Предыдущая глава |
↓ Содержание ↓
↑ Свернуть ↑
| Следующая глава |
Рука едва слушалась, но я взяла лист, отошла с ним ближе к окну. Не потому, что не хватало света, просто хотелось отстраниться от всех, остаться наедине с тем, что меня ожидало....
Ровные строчки, уверенный почерк.... У моего отца был такой же.... Почерк человека, знающего, что и почему он делает....
Сквозь выступившие слезы — сердце знало, сжимаясь от тоски и боли, прочитала первые слова.... Заверения в своей благосклонности, сожаление, что все сложилось именно так, а не иначе....
Сглотнув ком в горле, взглядом спустилась ниже....
... я с женщинами не воюю....
Прочла эти несколько слов раз, два, три.... Ничего не менялось, лишь более обнаженным становился смысл....
Неимоверным усилием заставив себя не разрыдаться, вновь поднялась чуть выше....
... если вина графа Орлова будет доказана....
... судьбу титула мы решим, не ущемляя ее интересов....
... она слишком молода и неопытна, чтобы быть замешанной в делах своего супруга, поэтому мы не будем настаивать на публичном суде, ограничившись отречением от мужа, произнесенном в присутствии высочайшего двора....
— Нет! — твердо произнесла я, отбросив послание императора Ксандра на пол. — Я — не отрекусь! — повторила еще жестче, сама удивляясь своей решимости.
— Вас никто не осудит, Эвелин, — не столько мягко, сколько осторожно, заметил Горин.
Резко обернулась к нему.... Его единственный глаз говорил иное!
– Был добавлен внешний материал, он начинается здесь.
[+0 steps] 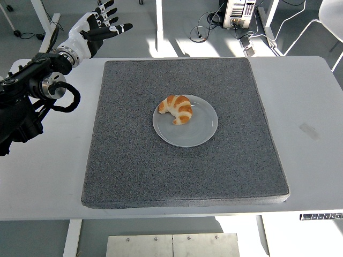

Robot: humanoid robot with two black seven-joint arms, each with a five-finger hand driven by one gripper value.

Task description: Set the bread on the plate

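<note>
- Left hand (99, 28) released, fingers spread, grasping nothing, beyond the far-left corner of the grey mat (128, 176).
- Croissant (177, 108) on the plate (199, 135), well right of that hand and nearer.
- Placing step judged complete; next only parking the arm.

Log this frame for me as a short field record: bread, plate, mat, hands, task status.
bread: croissant, lying on the plate, toward its upper-left part
plate: round pale plate, near the middle of the mat
mat: grey square mat covering most of the white table
left hand: left hand raised beyond the table's far-left corner, fingers spread, holding nothing, well clear of the plate
right hand: not in view
task status: bread appears placed on the plate; nothing touches it
</note>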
Алексею Степановичу было приятно услышать мои слова.
Но....
— Он — мой муж, — я чувствовала, как слезы стекают у меня по щекам, но сдерживать их даже не пыталась. — Преклонив колени перед Заступницей, я давала клятву быть рядом, что бы ни случилось....
— А как же дочь? — Горин подошел ближе, взял меня за руки. — Его дочь? Как быть ей?
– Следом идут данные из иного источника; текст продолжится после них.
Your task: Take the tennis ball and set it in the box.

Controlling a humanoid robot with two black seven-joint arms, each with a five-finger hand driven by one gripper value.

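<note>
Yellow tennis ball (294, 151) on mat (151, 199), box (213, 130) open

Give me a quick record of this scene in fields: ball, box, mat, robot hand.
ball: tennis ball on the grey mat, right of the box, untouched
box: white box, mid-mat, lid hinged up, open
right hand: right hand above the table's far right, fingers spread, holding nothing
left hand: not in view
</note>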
Я поняла, о чем именно он хотел сказать, но... подумала совершенно о другом.
Алена! Дочь человека, которого все будут считать предателем....
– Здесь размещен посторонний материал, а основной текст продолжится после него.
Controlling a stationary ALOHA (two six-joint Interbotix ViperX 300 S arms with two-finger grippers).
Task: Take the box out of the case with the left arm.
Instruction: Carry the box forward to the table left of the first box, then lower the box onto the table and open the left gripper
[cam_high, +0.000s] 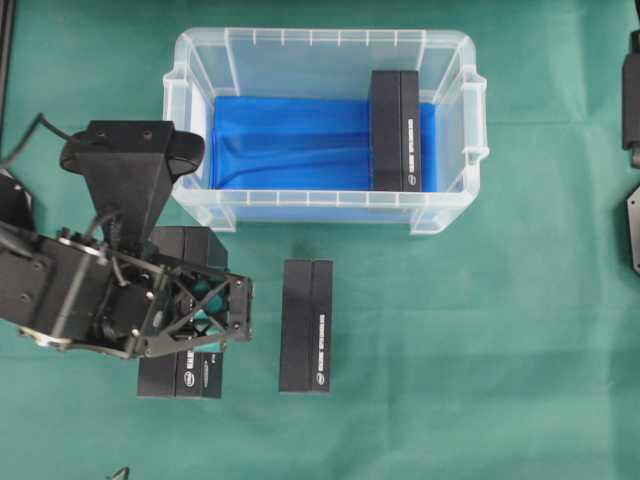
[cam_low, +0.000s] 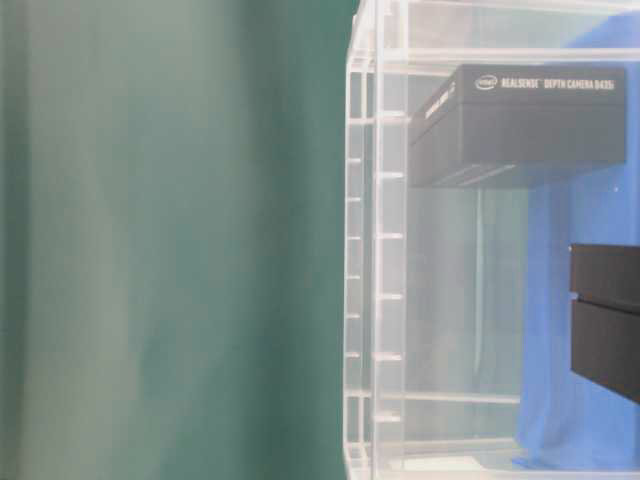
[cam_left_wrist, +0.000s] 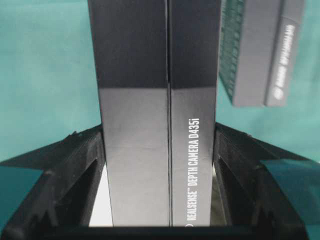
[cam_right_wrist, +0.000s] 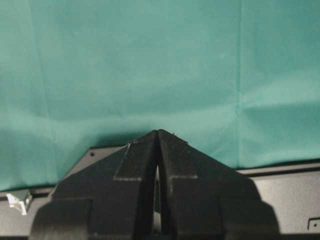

— Вы права, Алексей Степанович, — не отнимая рук, кивнула я. Потом подняла голову, чтобы встретиться с ним влажным взглядом. — Вы ведь позаботитесь о ней?
— Благая Заступница! — хрипло выдохнул стоявший у стены Иван.
— Что ты надумала! — голос графа звучал низко, сочился угрозой. — Ты — девчонка! Ты хоть понимаешь....
— Понимаю! — совершенно спокойно перебила я его. — Я все понимаю, Алексей Степанович, — продолжила все с той же уверенностью. — И я должна это сделать. Если не для Георгия, то для дочери.
— Нет! — граф медленно повел головой из стороны в сторону. — Я не могу позволить....
— Вы не можете запретить, — поправила я его. — Только помочь!
— Это — сумасбродство! — отпустив мои ладони, отошел он к столу. — Вы просто не осознаете, насколько это сложная задача. Для мужчины сложная, а для вас....
— Хотите сказать, непосильная? — развернулась я, наблюдая за ним.
Известие от императора разом уничтожило то, что поддерживала магия, вернув ему возраст. Те самые далеко за пятьдесят, которые сейчас были видны в тяжелых, усталых движениях, в том, как опустились его плечи....
От той мощи, которую еще вчера едва сдерживала суровая ткань военного мундира, сегодня не осталось и следа.
— Давайте просто предположим, — он повернулся ко мне, — что вы убедили меня в правильности своего решения и поехали на границу. Куда именно вы отправитесь? С чего начнете? К кому обратитесь за помощью?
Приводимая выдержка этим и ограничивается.